> [Exercise details] Reproduce the records that follow exactly as they appear.

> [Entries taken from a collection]
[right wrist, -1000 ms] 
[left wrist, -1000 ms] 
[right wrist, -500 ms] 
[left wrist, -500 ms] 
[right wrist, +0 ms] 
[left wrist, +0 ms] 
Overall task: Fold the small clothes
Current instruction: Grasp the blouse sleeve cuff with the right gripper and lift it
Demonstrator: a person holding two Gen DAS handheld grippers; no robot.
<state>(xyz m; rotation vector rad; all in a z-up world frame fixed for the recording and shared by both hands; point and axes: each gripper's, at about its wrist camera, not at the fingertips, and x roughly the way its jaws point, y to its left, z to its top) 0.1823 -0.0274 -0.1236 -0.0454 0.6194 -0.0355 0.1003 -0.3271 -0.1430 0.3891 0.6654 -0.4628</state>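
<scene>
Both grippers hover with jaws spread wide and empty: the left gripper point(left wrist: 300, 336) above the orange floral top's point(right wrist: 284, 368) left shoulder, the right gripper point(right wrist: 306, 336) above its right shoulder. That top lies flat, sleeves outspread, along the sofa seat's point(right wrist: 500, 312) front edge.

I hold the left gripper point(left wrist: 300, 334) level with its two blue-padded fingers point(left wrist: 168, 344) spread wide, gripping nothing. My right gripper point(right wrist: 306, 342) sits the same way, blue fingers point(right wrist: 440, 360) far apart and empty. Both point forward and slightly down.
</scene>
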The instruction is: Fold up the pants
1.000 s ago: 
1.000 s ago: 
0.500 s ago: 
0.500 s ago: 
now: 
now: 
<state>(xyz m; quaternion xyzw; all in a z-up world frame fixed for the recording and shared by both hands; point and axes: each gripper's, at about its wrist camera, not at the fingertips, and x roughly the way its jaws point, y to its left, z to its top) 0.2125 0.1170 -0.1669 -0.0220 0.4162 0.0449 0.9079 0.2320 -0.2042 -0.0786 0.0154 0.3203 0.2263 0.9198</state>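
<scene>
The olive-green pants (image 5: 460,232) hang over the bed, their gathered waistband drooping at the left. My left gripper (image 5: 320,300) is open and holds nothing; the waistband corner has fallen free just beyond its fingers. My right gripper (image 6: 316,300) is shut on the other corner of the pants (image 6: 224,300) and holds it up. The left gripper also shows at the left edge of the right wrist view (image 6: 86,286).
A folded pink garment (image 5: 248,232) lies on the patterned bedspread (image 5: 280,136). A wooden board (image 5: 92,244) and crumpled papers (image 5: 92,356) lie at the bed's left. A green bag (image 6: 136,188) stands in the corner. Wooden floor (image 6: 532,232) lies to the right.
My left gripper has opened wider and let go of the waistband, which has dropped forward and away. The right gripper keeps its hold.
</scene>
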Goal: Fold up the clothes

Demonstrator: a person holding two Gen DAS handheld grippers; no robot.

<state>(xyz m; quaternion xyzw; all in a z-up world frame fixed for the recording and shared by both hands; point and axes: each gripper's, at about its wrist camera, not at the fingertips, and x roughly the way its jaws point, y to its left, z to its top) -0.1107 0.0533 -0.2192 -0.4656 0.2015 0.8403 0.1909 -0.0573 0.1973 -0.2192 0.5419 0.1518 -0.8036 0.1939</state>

> [Expected answer]
[right wrist, -1000 ms] 
[left wrist, -1000 ms] 
[right wrist, -500 ms] 
[left wrist, -500 ms] 
[right wrist, +0 ms] 
[left wrist, +0 ms] 
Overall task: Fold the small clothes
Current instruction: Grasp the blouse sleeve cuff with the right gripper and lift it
Demonstrator: a person holding two Gen DAS handheld grippers; no robot.
<state>(xyz m; rotation vector rad; all in a z-up world frame fixed for the recording and shared by both hands; point and axes: each gripper's, at about its wrist camera, not at the fingertips, and x roughly the way its jaws point, y to its left, z to its top) 0.1823 -0.0274 -0.1236 -0.0454 0.6194 -0.0355 0.1003 -0.3271 -0.1430 0.3891 0.6654 -0.4628</state>
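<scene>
Both grippers hover with jaws spread wide and empty: the left gripper point(left wrist: 300, 336) above the orange floral top's point(right wrist: 284, 368) left shoulder, the right gripper point(right wrist: 306, 336) above its right shoulder. That top lies flat, sleeves outspread, along the sofa seat's point(right wrist: 500, 312) front edge.

I hold the left gripper point(left wrist: 300, 334) level with its two blue-padded fingers point(left wrist: 168, 344) spread wide, gripping nothing. My right gripper point(right wrist: 306, 342) sits the same way, blue fingers point(right wrist: 440, 360) far apart and empty. Both point forward and slightly down.
</scene>
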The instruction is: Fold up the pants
1.000 s ago: 
1.000 s ago: 
0.500 s ago: 
0.500 s ago: 
now: 
now: 
<state>(xyz m; quaternion xyzw; all in a z-up world frame fixed for the recording and shared by both hands; point and axes: each gripper's, at about its wrist camera, not at the fingertips, and x roughly the way its jaws point, y to its left, z to its top) 0.2125 0.1170 -0.1669 -0.0220 0.4162 0.0449 0.9079 0.2320 -0.2042 -0.0786 0.0154 0.3203 0.2263 0.9198</state>
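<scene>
The olive-green pants (image 5: 460,232) hang over the bed, their gathered waistband drooping at the left. My left gripper (image 5: 320,300) is open and holds nothing; the waistband corner has fallen free just beyond its fingers. My right gripper (image 6: 316,300) is shut on the other corner of the pants (image 6: 224,300) and holds it up. The left gripper also shows at the left edge of the right wrist view (image 6: 86,286).
A folded pink garment (image 5: 248,232) lies on the patterned bedspread (image 5: 280,136). A wooden board (image 5: 92,244) and crumpled papers (image 5: 92,356) lie at the bed's left. A green bag (image 6: 136,188) stands in the corner. Wooden floor (image 6: 532,232) lies to the right.
My left gripper has opened wider and let go of the waistband, which has dropped forward and away. The right gripper keeps its hold.
</scene>
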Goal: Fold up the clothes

Demonstrator: a person holding two Gen DAS handheld grippers; no robot.

<state>(xyz m; quaternion xyzw; all in a z-up world frame fixed for the recording and shared by both hands; point and axes: each gripper's, at about its wrist camera, not at the fingertips, and x roughly the way its jaws point, y to its left, z to its top) -0.1107 0.0533 -0.2192 -0.4656 0.2015 0.8403 0.1909 -0.0573 0.1973 -0.2192 0.5419 0.1518 -0.8036 0.1939</state>

There is nothing more to this exercise.